*Activity*. Only the number is wanted: state how many lines of the data below contain the word "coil".
::::::::::
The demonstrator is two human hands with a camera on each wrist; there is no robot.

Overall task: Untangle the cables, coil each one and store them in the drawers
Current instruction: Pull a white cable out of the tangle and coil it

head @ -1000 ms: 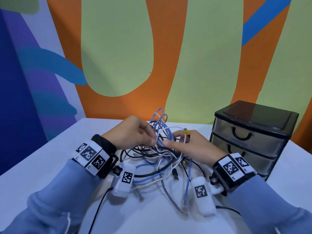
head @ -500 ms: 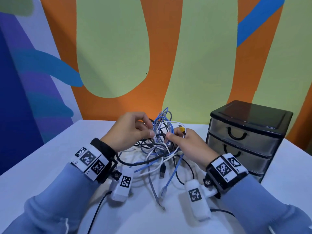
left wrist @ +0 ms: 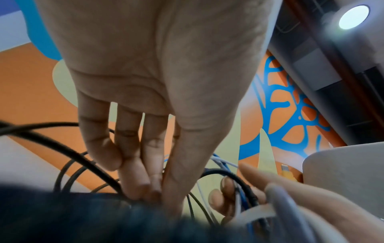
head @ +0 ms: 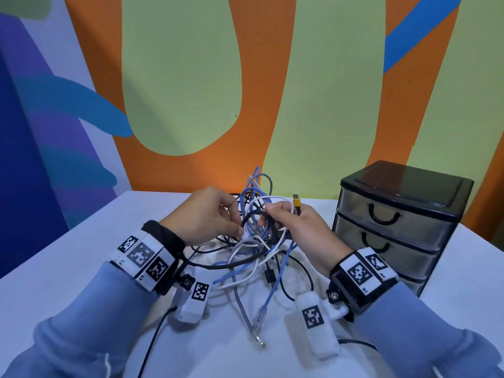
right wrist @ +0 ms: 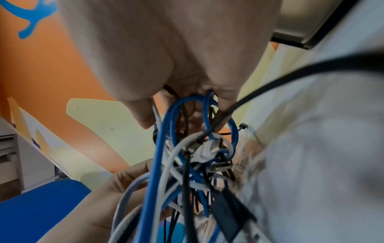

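Note:
A tangle of blue, white, grey and black cables (head: 259, 230) hangs between my two hands above the white table (head: 68, 268). My left hand (head: 235, 223) pinches strands on the tangle's left side; its thumb and fingers (left wrist: 143, 185) meet at a black cable (left wrist: 68, 151). My right hand (head: 272, 214) grips a bundle of strands (right wrist: 166, 131) that run through its curled fingers. A yellow-collared plug (head: 297, 203) sticks up above that hand. Loose blue (head: 260, 313) and grey (head: 256, 339) ends trail onto the table. The black three-drawer unit (head: 395, 222) stands at the right, all drawers closed.
White camera modules (head: 196, 298) (head: 316, 323) hang under both wrists, close over the table, each with a black lead (head: 152, 339) running back toward me. A painted wall stands right behind the table's far edge. The drawer unit sits just right of my right wrist.
Both hands have risen and drawn the tangle up off the table. The yellow-collared plug now points up above my right hand, and more loose ends hang down.

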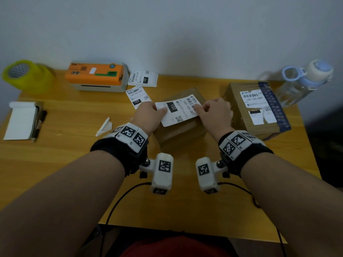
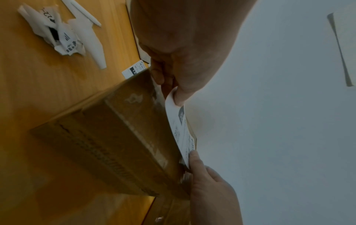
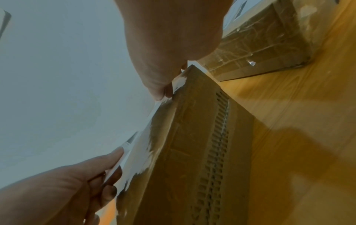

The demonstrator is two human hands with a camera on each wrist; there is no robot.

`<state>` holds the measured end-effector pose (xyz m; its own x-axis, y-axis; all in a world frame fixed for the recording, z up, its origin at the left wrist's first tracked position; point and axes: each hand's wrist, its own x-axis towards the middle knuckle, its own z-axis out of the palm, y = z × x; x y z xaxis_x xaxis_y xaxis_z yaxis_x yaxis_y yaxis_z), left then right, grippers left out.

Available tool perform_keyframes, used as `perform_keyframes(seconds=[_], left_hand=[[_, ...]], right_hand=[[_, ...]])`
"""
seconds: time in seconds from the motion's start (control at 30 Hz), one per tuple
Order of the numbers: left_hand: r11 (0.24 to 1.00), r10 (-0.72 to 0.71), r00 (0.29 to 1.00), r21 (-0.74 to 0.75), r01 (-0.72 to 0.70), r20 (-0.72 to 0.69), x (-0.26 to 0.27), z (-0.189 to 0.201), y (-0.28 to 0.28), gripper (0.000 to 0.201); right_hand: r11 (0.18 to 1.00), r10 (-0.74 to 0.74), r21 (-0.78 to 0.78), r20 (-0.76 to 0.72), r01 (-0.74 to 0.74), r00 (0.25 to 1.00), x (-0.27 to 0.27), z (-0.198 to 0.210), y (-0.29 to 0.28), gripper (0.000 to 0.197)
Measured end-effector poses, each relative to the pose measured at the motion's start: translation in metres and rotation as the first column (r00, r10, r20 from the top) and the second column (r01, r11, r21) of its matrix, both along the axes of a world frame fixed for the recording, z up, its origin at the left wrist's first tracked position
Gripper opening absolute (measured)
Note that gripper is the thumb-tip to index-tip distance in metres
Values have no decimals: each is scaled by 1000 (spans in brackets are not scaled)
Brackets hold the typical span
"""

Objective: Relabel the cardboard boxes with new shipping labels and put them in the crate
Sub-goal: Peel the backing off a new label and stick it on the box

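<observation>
A small cardboard box (image 1: 178,130) sits mid-table, with white torn paper residue on its top face (image 3: 146,146). Both hands hold a white shipping label (image 1: 178,110) printed "122-122-C07" over that top. My left hand (image 1: 161,109) pinches the label's left end (image 2: 174,97). My right hand (image 1: 200,108) pinches its right end (image 3: 167,92). The label (image 2: 182,130) bows slightly, and whether it is stuck down I cannot tell. A second, larger box (image 1: 256,110) stands to the right and carries a partly torn label (image 1: 254,98). No crate is in view.
At the back left stand an orange label printer (image 1: 96,76) and a yellow tape roll (image 1: 26,76). Two loose labels (image 1: 138,97) lie beside the printer. Crumpled paper scraps (image 2: 63,35), a notepad (image 1: 20,119) with pens and a water bottle (image 1: 304,80) share the table.
</observation>
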<state>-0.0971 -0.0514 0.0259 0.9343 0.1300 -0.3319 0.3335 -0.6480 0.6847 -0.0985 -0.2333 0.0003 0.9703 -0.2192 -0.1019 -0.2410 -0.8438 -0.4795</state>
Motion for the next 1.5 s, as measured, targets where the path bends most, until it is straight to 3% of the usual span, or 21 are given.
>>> perform_keyframes(seconds=[0.23,0.43,0.53,0.6,0.67,0.73,0.83,1.07,1.13,1.27,1.4,1.5], left_hand=[[996,22,1000,86,-20,-20,-2,-6,-4,29],[998,16,1000,68,-15,-20,-2,-12,-4,17],[999,23,999,35,-22,-23,-1,-15,-3,15],[1000,27,999,14,-27,-19,-1,-16,-3,13],[999,38,999,4,-38,-15,-2,-17,-3,11],[999,44,999,9,-44,-10,-2,-18,-3,12],[998,58,998,28,-58,-24,0,-19,-2,21],[998,54,998,-10,-54,-26,0,-14,0,23],[998,53,998,-20,-53,-19,0,-14,1,22],[999,48,999,-21,-48,-16,-1,-13,3,17],[998,50,998,-26,-51,-27,-1,-11,6,20],[998,59,998,-36,-59,-10,-3,-14,9,24]], right_hand=[[996,66,-60,57,-62,996,1,-5,-2,32],[997,5,-83,110,4,994,0,-11,-9,41],[977,167,-164,195,-136,966,2,-7,-10,50],[869,440,-300,106,-394,891,5,-2,-1,61],[681,669,-342,-70,-647,740,6,-4,11,66],[571,736,-317,-210,-757,643,5,-11,16,70],[594,686,-327,-271,-735,675,10,-13,6,74],[638,554,-431,-320,-639,769,13,-12,-14,86],[627,564,-431,-323,-648,760,8,-10,0,87],[558,678,-384,-299,-735,671,-3,-11,19,80],[622,628,-348,-314,-702,712,5,-10,-5,79],[614,605,-388,-328,-687,726,7,-10,-16,83]])
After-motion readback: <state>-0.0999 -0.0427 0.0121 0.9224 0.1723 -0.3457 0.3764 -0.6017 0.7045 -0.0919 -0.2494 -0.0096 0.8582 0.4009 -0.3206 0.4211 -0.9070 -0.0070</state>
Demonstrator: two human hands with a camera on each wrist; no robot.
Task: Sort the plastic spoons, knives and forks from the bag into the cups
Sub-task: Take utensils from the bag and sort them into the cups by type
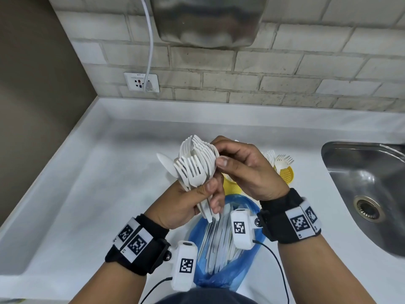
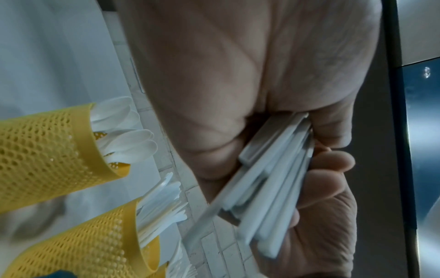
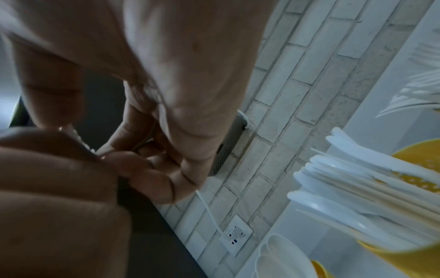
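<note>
A bundle of white forks is held above the counter, tines up and fanned out. The left hand is wrapped around the handles, fingers and thumb curled tight on them. The right hand reaches in from the right, its thumb and fingertips pinching at the fork heads on the bundle's right side; the remaining fingers are curled.

Directly below the hands, near the person, lies the blue bag, open, with more white cutlery inside. Just beyond the hands stand yellow mesh cups. One on the right holds forks; the left wrist view shows one cup with spoons and another with knives. The right wrist view also shows knives standing in a cup, with spoon bowls beside it.

A steel sink is set into the counter at right. On the far brick wall are a socket with a white cable plugged in, and a metal appliance above.
</note>
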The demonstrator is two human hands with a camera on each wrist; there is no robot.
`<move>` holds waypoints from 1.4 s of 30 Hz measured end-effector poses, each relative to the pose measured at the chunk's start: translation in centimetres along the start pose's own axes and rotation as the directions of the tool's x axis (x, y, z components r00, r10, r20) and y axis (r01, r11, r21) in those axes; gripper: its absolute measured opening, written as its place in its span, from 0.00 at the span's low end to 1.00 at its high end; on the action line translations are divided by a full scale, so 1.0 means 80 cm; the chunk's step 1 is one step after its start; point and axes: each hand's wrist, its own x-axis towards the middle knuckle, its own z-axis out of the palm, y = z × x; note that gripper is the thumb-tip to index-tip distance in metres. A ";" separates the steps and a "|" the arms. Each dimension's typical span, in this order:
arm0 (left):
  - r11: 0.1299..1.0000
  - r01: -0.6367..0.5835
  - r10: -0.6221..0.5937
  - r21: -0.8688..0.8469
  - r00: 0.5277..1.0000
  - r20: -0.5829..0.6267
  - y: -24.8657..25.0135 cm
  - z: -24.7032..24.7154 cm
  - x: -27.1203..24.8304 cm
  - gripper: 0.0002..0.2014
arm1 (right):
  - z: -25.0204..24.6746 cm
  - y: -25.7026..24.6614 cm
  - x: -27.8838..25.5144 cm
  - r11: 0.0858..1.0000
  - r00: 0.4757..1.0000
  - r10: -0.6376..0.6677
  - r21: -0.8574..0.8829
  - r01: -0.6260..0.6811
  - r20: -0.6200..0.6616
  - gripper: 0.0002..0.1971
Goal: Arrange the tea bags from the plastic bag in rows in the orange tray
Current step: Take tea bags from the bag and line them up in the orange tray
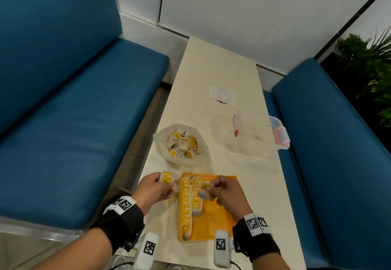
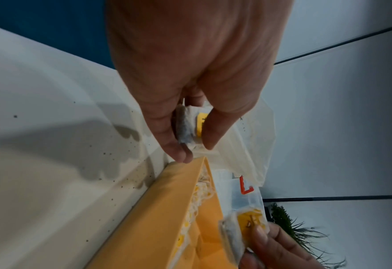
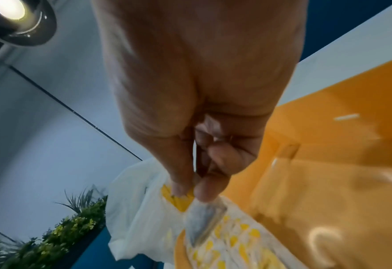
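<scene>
A: Starting with the head view, what is sitting low in the frame?

B: The orange tray (image 1: pixel 220 223) is lying at lower centre on the pale table (image 1: pixel 218 75). Rows of tea bags (image 1: pixel 187 204) are filling its left side. The left hand (image 1: pixel 153 189) is pinching a small stack of tea bags (image 1: pixel 166 178) just left of the tray. The right hand (image 1: pixel 227 193) is pinching a single tea bag (image 1: pixel 203 192) over the rows. Above them the plastic bag (image 1: pixel 182 145) is lying open with loose bags inside. A clear box (image 1: pixel 260 130) is sitting at centre right.

A: And the left wrist view?

B: The left hand (image 2: pixel 190 72) is filling the top. Its thumb and fingers (image 2: pixel 167 127) are clamping the stack (image 2: pixel 193 127) above the tray's corner (image 2: pixel 167 209). At the lower right, the right hand (image 2: pixel 275 249) is gripping its bag (image 2: pixel 243 229).

A: The right wrist view?

B: The right hand (image 3: pixel 194 81) is hanging down the middle, fingertips (image 3: pixel 204 189) nipping the yellow tag, while the pouch (image 3: pixel 204 223) is dangling over the rows (image 3: pixel 231 242) at the bottom. The tray floor (image 3: pixel 328 172) is spreading to the right, and the plastic bag (image 3: pixel 135 209) is showing at the lower left.
</scene>
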 end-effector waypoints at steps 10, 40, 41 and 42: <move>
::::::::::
*Reply*. 2